19. A method of processing data comprising:
- at an author work station, carrying out a method including;
  
  receiving recognition data including a string of recognized characters and audio identifiers identifying audio components corresponding to a character component of the recognized characters;
  
  storing the received audio data;
  
  inputting the recognized characters to a processor for the processing of the characters to at least one of replace, insert, move and position the characters to form a processed character string;
  
  forming link data linking the audio identifiers to the character component positions in the character string and updating said link data after processing to maintain the link between the audio identifiers and the character component positions in the processed character string;
  
  displaying the characters input to and processed by the processor;
  
  selecting displayed characters for audio playback, whereby said link data identifies any selected audio components, if present, which are linked to the selected characters; and
  
  playing back the selected audio components in the order of the character component positions in the character string or processed character string;
  
  wherein the recognized characters, the link data and the audio data are stored; and
  
  at an editor work station, obtaining the stored characters, link data and audio data from the author work station;
  
  inputting the characters into a processor;
  
  linking the audio data to the character component positions using the link data;
  
  displaying the characters being processed;
  
  selecting any displayed characters which have been incorrectly recognized;
  
  playing back any audio component corresponding to the selected characters to aid correction;
  
  correcting the incorrectly recognized characters;
  
  storing the corrected characters and the audio identifier for the audio component corresponding to the corrected character in a character correction file; and
  
  transferring the character correction file to the author work station for later updating of models used by said speech recognition engine;
  
  wherein, at a later time, said character correction file is read at said author work station to pass the data contained therein to said speech recognition engine for updating of said models.

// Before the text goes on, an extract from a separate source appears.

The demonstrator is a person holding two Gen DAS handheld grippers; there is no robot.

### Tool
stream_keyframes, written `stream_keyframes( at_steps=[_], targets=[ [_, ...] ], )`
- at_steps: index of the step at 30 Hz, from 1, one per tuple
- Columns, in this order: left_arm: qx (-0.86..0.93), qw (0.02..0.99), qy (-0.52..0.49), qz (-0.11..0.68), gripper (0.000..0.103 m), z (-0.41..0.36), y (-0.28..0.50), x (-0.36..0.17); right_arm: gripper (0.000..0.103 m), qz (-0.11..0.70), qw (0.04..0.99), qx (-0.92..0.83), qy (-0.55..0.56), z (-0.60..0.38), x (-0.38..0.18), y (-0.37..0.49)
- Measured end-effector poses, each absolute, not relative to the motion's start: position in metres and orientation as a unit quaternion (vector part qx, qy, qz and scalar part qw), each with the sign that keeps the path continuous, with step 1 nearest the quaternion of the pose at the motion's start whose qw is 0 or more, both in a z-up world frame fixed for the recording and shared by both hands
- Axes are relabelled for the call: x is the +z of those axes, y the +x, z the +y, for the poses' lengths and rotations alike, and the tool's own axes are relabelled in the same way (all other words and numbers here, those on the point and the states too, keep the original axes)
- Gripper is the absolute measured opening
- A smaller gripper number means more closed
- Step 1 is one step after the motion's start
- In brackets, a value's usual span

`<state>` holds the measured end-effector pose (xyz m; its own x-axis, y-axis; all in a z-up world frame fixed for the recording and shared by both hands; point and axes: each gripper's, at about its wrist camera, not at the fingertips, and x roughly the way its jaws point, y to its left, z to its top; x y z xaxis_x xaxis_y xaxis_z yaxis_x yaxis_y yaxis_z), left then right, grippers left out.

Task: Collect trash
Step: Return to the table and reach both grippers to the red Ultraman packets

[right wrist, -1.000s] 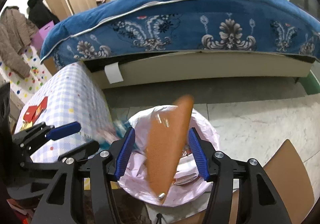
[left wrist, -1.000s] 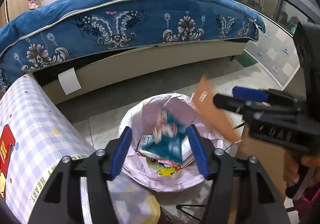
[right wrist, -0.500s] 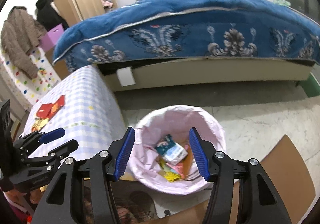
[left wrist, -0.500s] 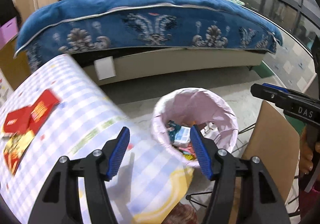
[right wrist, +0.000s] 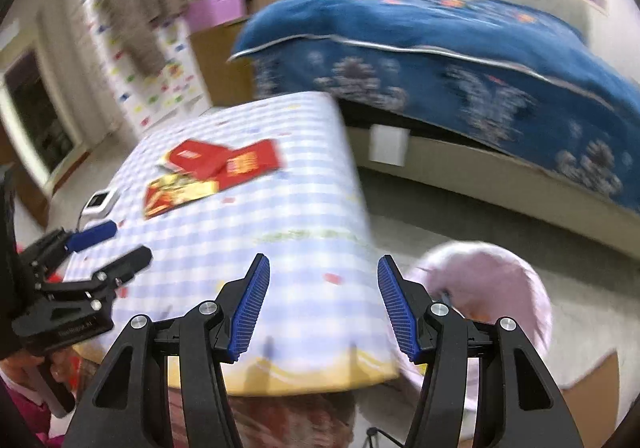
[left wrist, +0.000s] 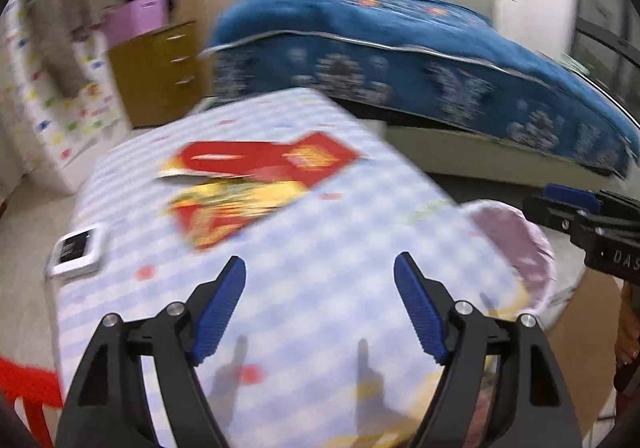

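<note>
Left wrist: left gripper empty, jaws opening wide; red wrappers lie ahead-left on checkered table, long axis crosswise.
Right wrist: right gripper half-open, empty; wrappers further ahead-left, left gripper nearer; bin right of table.

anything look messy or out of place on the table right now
Yes, though blur limits detail. Flattened red packaging and a yellow-and-red wrapper lie loose, overlapping, at the far side of the checked tablecloth, not in the pink-lined bin beside the table. A small white device sits near the table's edge.
</note>
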<state>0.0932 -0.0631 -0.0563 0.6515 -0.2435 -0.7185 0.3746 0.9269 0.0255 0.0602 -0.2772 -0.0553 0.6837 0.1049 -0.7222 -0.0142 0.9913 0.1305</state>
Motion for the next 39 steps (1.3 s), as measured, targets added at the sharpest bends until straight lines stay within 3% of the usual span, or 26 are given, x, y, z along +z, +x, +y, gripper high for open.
stream_keyframes(
  at_steps=[7, 12, 21, 29, 33, 39],
  targets=[
    [-0.069, 0.922, 0.036, 0.38, 0.078, 0.034, 0.125, -0.052, 0.055, 0.402, 0.911, 0.088, -0.005, -0.205, -0.058, 0.127],
    [-0.052, 0.92, 0.016, 0.389, 0.078, 0.058, 0.154, -0.059, 0.034, 0.408, 0.908, 0.088, -0.034, -0.176, -0.068, 0.181],
    [-0.098, 0.907, 0.027, 0.408, 0.07, 0.023, 0.22, -0.081, 0.014, 0.426, 0.903, 0.027, -0.047, -0.194, -0.092, 0.24],
    [-0.059, 0.89, 0.035, 0.45, 0.053, 0.011, 0.265, -0.102, 0.013, 0.446, 0.894, -0.006, -0.035, -0.228, -0.111, 0.256],
    [-0.06, 0.888, 0.057, 0.452, 0.05, 0.007, 0.261, -0.103, 0.007, 0.451, 0.891, 0.012, -0.046, -0.223, -0.11, 0.257],
    [-0.077, 0.884, 0.076, 0.454, 0.047, 0.016, 0.225, -0.103, 0.007, 0.451, 0.891, 0.043, -0.034, -0.216, -0.11, 0.238]
  ],
)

- View Dependent Claims (20, 21, 22, 23, 24, 25)
- - 20. A method as claimed in claim 19 wherein said recognition data includes alternative characters, the correcting step at said editor work station, comprising the steps of displaying a choice list comprising the alternative characters, and selecting one of the alternative characters or entering a new character.
  - 21. A method as claimed in claim 19 including the steps at said editor work station of selecting recognized characters which are to be used to provide contextual correcting parameters to said speech recognition engine at said author work station;
    - storing said contextual correcting parameters in a contextual correction file; and
      
      transferring said contextual correction file to said author work station for later updating of models used by said speech recognition engine; and
      
      at said author work station, at a later time, reading the transferred contextual correction file and passing the data contained therein to said speech recognition engine.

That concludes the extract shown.